» **TASK DETAILS**:
For the listing below, give the number of lines that contain the word "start" and no other text.

» **SUPPLIED MATERIAL**:
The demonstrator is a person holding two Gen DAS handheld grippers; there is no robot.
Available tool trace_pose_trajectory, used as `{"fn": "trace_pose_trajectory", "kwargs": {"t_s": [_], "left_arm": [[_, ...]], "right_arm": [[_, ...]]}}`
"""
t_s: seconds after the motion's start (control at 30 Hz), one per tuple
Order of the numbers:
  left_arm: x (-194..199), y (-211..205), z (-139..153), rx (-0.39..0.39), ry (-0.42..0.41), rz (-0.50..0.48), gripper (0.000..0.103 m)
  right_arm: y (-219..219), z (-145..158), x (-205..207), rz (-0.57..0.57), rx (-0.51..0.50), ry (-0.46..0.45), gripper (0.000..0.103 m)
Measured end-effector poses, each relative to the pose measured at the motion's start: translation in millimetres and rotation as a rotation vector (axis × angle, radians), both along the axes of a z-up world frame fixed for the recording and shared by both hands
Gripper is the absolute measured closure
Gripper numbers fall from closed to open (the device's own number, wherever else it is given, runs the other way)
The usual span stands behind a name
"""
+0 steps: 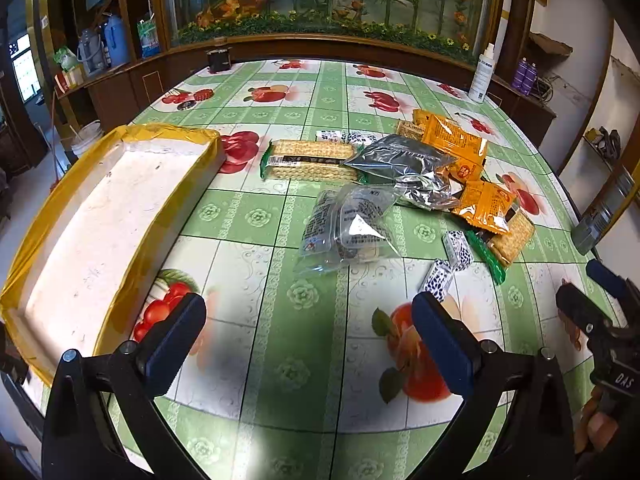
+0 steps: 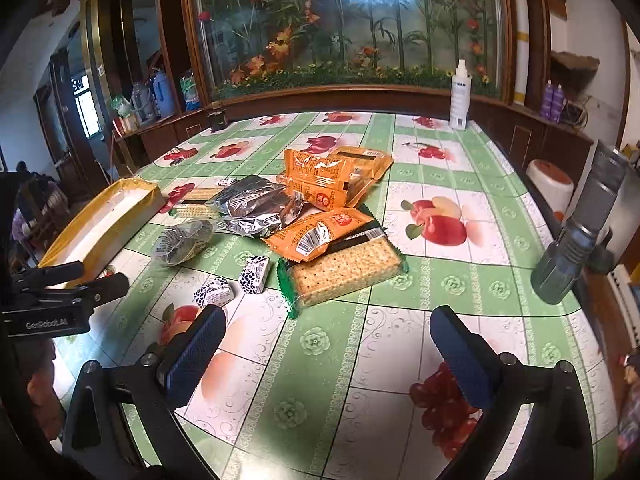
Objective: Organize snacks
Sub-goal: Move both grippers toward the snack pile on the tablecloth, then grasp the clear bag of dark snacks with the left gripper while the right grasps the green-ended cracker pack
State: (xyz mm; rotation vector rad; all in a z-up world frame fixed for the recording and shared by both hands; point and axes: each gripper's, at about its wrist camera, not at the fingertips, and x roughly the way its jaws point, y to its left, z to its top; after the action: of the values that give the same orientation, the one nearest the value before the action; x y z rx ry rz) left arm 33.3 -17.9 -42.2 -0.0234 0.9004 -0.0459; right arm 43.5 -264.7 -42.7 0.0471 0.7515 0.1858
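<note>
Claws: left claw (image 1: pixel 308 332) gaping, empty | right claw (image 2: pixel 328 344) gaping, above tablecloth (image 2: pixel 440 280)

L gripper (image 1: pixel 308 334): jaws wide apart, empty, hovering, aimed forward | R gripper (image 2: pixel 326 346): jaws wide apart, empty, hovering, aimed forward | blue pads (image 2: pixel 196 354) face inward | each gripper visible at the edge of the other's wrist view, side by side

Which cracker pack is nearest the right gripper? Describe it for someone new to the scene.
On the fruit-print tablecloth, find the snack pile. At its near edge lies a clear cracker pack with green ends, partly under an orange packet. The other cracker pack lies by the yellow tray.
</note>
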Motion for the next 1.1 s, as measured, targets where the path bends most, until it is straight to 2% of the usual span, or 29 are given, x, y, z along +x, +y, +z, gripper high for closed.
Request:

» **RESPONSE FOR THIS EXERCISE**:
2